What are the major substantive flaws in the McIntosh-EIA report?

  • The McIntosh-EIA report overstates total program costs by ignoring gains from energy efficiency. The report analyzes an assumed future where virtually no added effort is made to use electricity and natural gas more efficiently. Because the computer modeling assumptions made by EIA assume that unconstrained growth in electric generation will be very high, the model must apply very large charges to achieve the required pollution reductions. In November 2000, DOE published a comprehensive study showing that sound efficiency policies could achieve large multi-pollutant reductions from electric generators at a net savings to the consumer. (See "Scenarios for a Clean Energy Future," U.S. DOE, November 2000.)
  • The McIntosh-EIA report overstates costs by analyzing a program that is not being considered. The McIntosh-EIA model does not analyze a genuine multipollutant cap and trade program. Instead, it assumes the equivalent of a carbon tax on top of emission controls for sulfur dioxide and nitrogen oxides. The EIA model does not account for recycling the carbon tax revenues in a realistic manner. The result is that the EIA model allows all electricity generators to charge consumers based on the highest costs experienced by the most expensive generating unit in the country, even though the average costs for generators would be far less than the costs to control the most expensive unit. This assumption greatly inflates the calculated "costs" of the program. In fact, these estimates are not costs at all but are tax revenues or windfall profits that would be received by electricity generators if Congress were to allow such an approach. Since no bills have proposed the approach used by EIA, its report amounts to an analysis of an imaginary policy that conflicts with approaches actually being considered by Congress.
  • The McIntosh-EIA report overstates program costs by assuming an artificial future with no additional controls under current law. The EIA report calculates costs by comparing estimates for controlling pollution in new legislation to a hypothetical future where no additional control requirements occur under current law. This is a completely unrealistic assumption that ignores the facts of current policy. EPA's promulgated air quality standards for smog and soot (ozone and fine particles), recently upheld by the Supreme Court, will require large additional reductions in sulfur dioxide and nitrogen oxides, yet EIA ignores these requirements. EPA is under a court order to adopt controls on mercury from coal-fired power plants, but EIA ignores this requirement. The United States has committed under the Senate-ratified Rio Climate Treaty to adopt programs aimed at returning U.S. carbon dioxide emissions to 1990 levels, but EIA ignores this commitment. EIA assumes that no additional controls will occur under current law over the next 20 years beyond requirements in current regulations.
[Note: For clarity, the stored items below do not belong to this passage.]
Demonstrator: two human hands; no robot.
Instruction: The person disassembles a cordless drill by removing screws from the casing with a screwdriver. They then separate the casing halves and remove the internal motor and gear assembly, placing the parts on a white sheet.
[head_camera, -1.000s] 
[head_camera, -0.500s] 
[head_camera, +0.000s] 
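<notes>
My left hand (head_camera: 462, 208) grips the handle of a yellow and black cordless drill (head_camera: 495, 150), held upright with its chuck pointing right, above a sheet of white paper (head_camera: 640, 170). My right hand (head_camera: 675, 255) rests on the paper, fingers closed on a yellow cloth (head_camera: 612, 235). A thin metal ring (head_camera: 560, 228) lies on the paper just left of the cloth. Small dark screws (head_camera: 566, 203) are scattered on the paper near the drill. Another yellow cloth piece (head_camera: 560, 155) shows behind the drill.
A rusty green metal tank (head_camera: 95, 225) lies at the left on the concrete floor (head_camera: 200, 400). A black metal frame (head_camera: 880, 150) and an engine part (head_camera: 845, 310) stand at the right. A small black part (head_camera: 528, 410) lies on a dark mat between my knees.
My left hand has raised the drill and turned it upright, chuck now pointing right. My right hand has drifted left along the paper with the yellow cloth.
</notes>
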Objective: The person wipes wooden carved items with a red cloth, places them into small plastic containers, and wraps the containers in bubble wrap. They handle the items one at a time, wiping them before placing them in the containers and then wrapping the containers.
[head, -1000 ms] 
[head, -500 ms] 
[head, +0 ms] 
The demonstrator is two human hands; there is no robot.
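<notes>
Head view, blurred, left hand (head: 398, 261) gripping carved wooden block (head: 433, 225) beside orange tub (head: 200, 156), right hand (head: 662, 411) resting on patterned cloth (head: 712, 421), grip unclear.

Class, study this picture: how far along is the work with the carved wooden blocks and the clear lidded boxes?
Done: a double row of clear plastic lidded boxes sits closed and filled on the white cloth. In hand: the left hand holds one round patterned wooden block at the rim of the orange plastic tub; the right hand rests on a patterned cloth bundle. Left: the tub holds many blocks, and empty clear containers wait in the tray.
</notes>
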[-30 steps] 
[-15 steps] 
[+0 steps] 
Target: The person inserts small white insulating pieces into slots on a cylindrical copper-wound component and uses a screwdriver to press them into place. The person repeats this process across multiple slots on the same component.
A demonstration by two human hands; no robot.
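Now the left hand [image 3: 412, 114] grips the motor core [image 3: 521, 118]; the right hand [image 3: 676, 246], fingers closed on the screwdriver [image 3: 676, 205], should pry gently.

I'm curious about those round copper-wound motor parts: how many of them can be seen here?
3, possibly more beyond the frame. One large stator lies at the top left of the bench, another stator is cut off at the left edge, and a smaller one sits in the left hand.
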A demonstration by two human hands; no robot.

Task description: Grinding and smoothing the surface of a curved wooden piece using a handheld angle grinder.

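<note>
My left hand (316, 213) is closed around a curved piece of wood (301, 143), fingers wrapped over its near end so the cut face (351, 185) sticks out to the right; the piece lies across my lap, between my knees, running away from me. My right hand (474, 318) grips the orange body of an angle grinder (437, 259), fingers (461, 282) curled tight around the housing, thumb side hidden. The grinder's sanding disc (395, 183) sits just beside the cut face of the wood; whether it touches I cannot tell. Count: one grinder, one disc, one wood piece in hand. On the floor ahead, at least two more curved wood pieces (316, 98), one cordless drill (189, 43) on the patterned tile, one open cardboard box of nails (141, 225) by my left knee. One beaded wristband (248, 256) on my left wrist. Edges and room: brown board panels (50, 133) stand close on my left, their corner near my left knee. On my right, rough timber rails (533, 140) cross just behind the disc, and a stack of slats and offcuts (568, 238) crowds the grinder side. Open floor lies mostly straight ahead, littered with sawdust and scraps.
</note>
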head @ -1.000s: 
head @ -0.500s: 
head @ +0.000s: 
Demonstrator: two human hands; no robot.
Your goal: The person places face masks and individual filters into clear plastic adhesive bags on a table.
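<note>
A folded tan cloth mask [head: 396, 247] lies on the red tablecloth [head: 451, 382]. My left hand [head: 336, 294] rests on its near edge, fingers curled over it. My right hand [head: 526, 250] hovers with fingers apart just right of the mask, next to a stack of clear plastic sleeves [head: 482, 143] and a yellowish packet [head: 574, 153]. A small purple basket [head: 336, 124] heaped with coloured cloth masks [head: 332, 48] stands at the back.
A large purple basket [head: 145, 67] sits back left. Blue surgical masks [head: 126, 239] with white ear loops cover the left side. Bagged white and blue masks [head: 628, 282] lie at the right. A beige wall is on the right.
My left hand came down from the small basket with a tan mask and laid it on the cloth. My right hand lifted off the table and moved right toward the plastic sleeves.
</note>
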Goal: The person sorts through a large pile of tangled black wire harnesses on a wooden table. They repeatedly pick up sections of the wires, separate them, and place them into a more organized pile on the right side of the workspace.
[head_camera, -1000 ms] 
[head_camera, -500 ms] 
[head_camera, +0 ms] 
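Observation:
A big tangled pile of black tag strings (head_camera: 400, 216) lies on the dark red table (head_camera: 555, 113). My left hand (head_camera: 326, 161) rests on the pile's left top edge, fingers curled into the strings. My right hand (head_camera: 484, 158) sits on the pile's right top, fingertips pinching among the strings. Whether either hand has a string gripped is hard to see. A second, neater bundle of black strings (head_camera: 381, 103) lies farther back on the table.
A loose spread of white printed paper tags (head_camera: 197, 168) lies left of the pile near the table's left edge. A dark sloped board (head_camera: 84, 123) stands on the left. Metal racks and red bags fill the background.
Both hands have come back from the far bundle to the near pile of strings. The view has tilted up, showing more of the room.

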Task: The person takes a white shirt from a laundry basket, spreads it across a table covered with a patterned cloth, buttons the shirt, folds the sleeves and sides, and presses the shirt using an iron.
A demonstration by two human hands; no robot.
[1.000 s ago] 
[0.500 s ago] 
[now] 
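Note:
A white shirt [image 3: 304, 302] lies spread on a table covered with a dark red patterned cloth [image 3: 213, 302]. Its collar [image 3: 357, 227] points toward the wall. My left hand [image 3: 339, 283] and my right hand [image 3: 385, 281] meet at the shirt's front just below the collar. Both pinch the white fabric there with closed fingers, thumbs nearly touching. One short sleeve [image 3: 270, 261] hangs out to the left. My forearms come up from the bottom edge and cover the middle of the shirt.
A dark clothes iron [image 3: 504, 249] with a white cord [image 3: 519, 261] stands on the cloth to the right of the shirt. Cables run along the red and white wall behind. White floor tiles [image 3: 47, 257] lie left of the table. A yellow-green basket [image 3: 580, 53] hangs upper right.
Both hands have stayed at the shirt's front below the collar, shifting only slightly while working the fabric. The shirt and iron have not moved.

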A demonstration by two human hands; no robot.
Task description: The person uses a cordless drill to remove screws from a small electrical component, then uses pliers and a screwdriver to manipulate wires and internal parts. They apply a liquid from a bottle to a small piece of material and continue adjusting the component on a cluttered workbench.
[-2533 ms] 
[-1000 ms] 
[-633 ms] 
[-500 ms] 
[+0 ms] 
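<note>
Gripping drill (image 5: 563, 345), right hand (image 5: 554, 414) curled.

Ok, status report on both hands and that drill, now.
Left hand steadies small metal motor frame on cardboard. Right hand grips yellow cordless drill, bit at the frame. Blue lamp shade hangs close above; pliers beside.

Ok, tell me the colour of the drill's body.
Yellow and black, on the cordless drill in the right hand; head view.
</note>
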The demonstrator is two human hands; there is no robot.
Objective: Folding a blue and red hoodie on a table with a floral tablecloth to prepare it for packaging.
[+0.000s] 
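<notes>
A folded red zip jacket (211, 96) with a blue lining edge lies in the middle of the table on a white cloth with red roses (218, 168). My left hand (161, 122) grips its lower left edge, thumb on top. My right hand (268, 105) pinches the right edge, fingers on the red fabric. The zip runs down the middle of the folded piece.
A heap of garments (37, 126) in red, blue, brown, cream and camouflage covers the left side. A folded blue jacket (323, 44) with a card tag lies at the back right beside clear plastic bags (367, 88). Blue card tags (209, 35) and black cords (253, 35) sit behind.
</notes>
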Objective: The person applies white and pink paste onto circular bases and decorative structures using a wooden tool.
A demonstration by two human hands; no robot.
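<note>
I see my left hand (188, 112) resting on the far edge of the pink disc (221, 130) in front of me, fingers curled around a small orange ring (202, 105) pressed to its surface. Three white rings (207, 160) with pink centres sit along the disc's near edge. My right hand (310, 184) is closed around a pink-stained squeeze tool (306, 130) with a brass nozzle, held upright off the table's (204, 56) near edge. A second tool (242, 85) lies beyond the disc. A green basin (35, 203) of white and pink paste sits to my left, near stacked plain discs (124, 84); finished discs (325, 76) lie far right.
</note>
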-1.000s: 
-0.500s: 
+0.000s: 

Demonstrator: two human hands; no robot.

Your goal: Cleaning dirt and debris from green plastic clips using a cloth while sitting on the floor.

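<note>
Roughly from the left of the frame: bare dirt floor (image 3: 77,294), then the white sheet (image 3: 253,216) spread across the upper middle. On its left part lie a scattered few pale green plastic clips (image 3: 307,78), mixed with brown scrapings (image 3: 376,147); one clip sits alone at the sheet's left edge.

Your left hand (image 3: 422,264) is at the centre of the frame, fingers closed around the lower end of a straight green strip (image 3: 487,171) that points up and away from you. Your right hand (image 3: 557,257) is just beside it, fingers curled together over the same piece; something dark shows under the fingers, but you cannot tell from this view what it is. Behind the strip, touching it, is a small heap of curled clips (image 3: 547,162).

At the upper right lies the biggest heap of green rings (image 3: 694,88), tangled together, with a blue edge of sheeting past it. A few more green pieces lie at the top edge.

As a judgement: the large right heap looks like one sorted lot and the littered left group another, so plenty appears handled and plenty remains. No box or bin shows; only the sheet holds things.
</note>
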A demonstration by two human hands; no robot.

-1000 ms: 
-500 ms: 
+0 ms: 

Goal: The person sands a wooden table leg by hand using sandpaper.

This results in an unrealistically low-cost "reference case" assumption, which causes EIA's estimates of multipollutant policies to be grossly overstated.
  • The McIntosh-EIA report overstates costs of reducing CO2 by failing to analyze mercury controls. The EIA report does not include any controls on mercury, even though all multipollutant bills require such controls. Mercury control requirements, when combined with controls on other pollutants, will promote replacing old, inefficient plants with modern, high-efficiency gas-fired plants. These new plants would reduce all four pollutants significantly, including carbon dioxide. Yet, by ignoring mercury controls, the McIntosh-EIA report assigns all of the costs of switching to a new fuel source to carbon dioxide only, thus making CO2 costs appear higher than they are.